# [Problem details]
Please quote exactly the opening lines of the data, from the first line to the one where "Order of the" appears.
Data block: Begin
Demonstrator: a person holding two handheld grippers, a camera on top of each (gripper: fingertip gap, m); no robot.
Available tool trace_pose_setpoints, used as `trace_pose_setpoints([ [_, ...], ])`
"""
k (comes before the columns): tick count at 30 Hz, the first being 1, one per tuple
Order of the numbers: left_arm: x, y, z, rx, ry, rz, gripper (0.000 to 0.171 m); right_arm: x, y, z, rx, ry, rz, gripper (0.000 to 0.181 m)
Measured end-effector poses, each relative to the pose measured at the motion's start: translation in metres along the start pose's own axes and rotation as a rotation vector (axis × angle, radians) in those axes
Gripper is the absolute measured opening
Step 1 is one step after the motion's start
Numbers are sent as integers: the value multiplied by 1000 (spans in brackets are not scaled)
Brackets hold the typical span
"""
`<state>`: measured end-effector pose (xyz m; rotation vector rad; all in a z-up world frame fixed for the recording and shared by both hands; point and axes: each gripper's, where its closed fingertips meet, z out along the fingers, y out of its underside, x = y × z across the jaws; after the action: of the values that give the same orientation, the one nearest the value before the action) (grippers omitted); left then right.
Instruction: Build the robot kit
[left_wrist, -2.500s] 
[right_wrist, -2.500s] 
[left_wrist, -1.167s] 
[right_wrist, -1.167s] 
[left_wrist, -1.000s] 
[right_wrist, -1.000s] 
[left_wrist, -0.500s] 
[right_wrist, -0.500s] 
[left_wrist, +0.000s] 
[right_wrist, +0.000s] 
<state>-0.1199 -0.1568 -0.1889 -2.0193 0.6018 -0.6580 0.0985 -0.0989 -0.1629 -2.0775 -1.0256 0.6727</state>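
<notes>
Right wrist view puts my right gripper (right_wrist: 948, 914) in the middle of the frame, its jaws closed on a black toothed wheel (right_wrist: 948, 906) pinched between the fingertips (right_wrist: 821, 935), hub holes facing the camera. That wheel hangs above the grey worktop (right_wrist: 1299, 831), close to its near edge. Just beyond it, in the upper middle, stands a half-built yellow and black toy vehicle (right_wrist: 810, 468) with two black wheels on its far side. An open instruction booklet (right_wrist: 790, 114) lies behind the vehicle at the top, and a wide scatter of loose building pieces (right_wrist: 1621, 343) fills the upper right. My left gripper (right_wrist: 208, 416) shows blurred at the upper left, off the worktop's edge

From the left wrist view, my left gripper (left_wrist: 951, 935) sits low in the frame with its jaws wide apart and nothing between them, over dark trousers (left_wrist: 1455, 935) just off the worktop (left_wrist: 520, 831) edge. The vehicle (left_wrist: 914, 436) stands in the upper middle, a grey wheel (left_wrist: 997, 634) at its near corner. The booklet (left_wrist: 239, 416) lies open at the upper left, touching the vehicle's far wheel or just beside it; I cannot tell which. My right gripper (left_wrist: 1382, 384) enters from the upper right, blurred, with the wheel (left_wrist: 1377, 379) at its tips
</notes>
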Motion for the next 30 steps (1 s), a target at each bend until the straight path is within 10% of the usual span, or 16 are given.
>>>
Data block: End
# [Solution]
Demonstrator: a person holding two handheld grippers, a camera on top of each (gripper: fingertip gap, m); no robot.
Available tool trace_pose_setpoints, used as `trace_pose_setpoints([ [_, ...], ])`
"""
k (comes before the columns): tick count at 30 Hz, the first being 1, one per tuple
Order of the numbers: left_arm: x, y, z, rx, ry, rz, gripper (0.000 to 0.171 m); right_arm: x, y, z, rx, ry, rz, gripper (0.000 to 0.181 m)

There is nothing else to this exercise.